Could you write out the opening lines of the data, word for word, stopping after the line that contains "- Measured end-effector"?

════════════════════

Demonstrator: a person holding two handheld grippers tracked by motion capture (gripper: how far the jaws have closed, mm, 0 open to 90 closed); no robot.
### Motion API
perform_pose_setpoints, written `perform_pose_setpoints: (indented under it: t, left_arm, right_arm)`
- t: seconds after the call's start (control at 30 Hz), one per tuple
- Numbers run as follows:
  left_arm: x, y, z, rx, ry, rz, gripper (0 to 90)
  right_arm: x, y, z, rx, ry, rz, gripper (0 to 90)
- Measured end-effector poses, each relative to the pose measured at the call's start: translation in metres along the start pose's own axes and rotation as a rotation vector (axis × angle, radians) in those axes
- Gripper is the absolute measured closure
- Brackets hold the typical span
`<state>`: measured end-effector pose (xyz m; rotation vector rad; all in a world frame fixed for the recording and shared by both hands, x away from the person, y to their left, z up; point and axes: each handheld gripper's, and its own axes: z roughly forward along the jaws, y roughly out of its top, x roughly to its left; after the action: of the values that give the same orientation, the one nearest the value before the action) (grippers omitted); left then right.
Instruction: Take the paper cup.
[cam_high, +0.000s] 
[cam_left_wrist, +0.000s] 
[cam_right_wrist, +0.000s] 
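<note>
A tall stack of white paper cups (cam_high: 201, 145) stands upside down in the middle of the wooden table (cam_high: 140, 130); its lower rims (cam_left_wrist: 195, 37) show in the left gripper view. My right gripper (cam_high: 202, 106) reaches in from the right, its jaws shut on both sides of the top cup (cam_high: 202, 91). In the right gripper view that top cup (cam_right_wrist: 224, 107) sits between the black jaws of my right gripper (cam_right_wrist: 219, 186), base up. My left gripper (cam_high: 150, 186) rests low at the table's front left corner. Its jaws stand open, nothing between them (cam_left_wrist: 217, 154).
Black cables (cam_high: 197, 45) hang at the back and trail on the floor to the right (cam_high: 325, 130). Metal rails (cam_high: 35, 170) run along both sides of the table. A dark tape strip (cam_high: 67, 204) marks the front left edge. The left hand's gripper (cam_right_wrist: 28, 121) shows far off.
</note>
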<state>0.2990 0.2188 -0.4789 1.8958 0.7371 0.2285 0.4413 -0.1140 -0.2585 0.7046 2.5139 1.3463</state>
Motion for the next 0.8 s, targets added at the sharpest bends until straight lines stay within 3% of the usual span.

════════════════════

= RESULT OF THIS EXERCISE =
Demonstrator: a person holding two handheld grippers tracked by motion capture (gripper: how far the jaws have closed, mm, 0 open to 90 closed); no robot.
### Motion API
perform_pose_setpoints, written `perform_pose_setpoints: (indented under it: t, left_arm, right_arm)`
- t: seconds after the call's start (control at 30 Hz), one per tuple
- Numbers run as follows:
  left_arm: x, y, z, rx, ry, rz, gripper (0 to 90)
  right_arm: x, y, z, rx, ry, rz, gripper (0 to 90)
- Measured end-effector poses, each relative to the pose measured at the call's start: translation in metres along the start pose's own axes and rotation as a rotation vector (axis × angle, radians) in those axes

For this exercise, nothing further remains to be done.